__GOAL OF THE EXERCISE__: Write the listing out again verbatim, leaving nothing out.
---- DATA BELOW
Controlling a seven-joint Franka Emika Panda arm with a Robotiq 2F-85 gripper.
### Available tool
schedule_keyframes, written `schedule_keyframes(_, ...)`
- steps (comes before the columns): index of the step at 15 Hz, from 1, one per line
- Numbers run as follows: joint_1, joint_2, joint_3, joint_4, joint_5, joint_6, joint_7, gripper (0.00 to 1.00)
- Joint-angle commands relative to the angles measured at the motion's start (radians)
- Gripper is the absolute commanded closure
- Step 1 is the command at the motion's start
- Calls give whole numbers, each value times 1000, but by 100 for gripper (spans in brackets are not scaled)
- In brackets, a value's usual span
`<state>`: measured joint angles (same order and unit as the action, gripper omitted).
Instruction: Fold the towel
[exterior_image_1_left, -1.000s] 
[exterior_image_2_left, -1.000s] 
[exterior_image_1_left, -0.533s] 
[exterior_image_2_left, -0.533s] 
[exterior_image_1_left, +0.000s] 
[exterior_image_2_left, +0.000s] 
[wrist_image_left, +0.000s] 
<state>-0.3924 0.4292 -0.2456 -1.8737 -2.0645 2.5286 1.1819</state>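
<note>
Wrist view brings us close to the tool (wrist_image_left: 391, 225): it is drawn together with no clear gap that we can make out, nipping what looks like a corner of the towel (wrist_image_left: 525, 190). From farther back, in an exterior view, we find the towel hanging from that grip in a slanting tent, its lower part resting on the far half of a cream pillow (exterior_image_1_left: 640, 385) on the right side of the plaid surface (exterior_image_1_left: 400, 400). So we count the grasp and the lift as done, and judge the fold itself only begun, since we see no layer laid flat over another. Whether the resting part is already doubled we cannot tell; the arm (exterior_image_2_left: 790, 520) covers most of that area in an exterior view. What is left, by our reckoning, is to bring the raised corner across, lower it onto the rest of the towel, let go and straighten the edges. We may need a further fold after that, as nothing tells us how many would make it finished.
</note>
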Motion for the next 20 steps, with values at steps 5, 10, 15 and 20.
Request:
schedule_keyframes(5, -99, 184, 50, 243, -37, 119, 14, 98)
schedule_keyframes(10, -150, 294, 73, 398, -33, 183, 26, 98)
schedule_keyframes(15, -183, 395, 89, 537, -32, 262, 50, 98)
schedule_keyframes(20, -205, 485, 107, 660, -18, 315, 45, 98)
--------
__RESPONSE BELOW__:
Controlling a seven-joint Franka Emika Panda arm with a Robotiq 2F-85 gripper.
### Available tool
schedule_keyframes, written `schedule_keyframes(_, ...)`
- steps (comes before the columns): index of the step at 15 Hz, from 1, one per line
- Numbers run as follows: joint_1, joint_2, joint_3, joint_4, joint_5, joint_6, joint_7, gripper (0.00 to 1.00)
- Joint-angle commands relative to the angles measured at the motion's start (radians)
- Gripper is the absolute commanded closure
- Step 1 is the command at the motion's start
- Calls give whole numbers, each value times 1000, but by 100 for gripper (spans in brackets are not scaled)
- In brackets, a value's usual span
`<state>`: measured joint angles (same order and unit as the action, gripper omitted).
Instruction: Fold the towel
[exterior_image_1_left, -1.000s] 
[exterior_image_2_left, -1.000s] 
[exterior_image_1_left, -0.533s] 
[exterior_image_2_left, -0.533s] 
[exterior_image_1_left, +0.000s] 
[exterior_image_2_left, +0.000s] 
[wrist_image_left, +0.000s] 
<state>-0.3924 0.4292 -0.2456 -1.8737 -2.0645 2.5286 1.1819</state>
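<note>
Wrist view brings us close to the tool (wrist_image_left: 391, 225): it is drawn together with no clear gap that we can make out, nipping what looks like a corner of the towel (wrist_image_left: 525, 190). From farther back, in an exterior view, we find the towel hanging from that grip in a slanting tent, its lower part resting on the far half of a cream pillow (exterior_image_1_left: 640, 385) on the right side of the plaid surface (exterior_image_1_left: 400, 400). So we count the grasp and the lift as done, and judge the fold itself only begun, since we see no layer laid flat over another. Whether the resting part is already doubled we cannot tell; the arm (exterior_image_2_left: 790, 520) covers most of that area in an exterior view. What is left, by our reckoning, is to bring the raised corner across, lower it onto the rest of the towel, let go and straighten the edges. We may need a further fold after that, as nothing tells us how many would make it finished.
</note>
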Motion for the next 20 steps, with values at steps 5, 10, 15 and 20.
Request:
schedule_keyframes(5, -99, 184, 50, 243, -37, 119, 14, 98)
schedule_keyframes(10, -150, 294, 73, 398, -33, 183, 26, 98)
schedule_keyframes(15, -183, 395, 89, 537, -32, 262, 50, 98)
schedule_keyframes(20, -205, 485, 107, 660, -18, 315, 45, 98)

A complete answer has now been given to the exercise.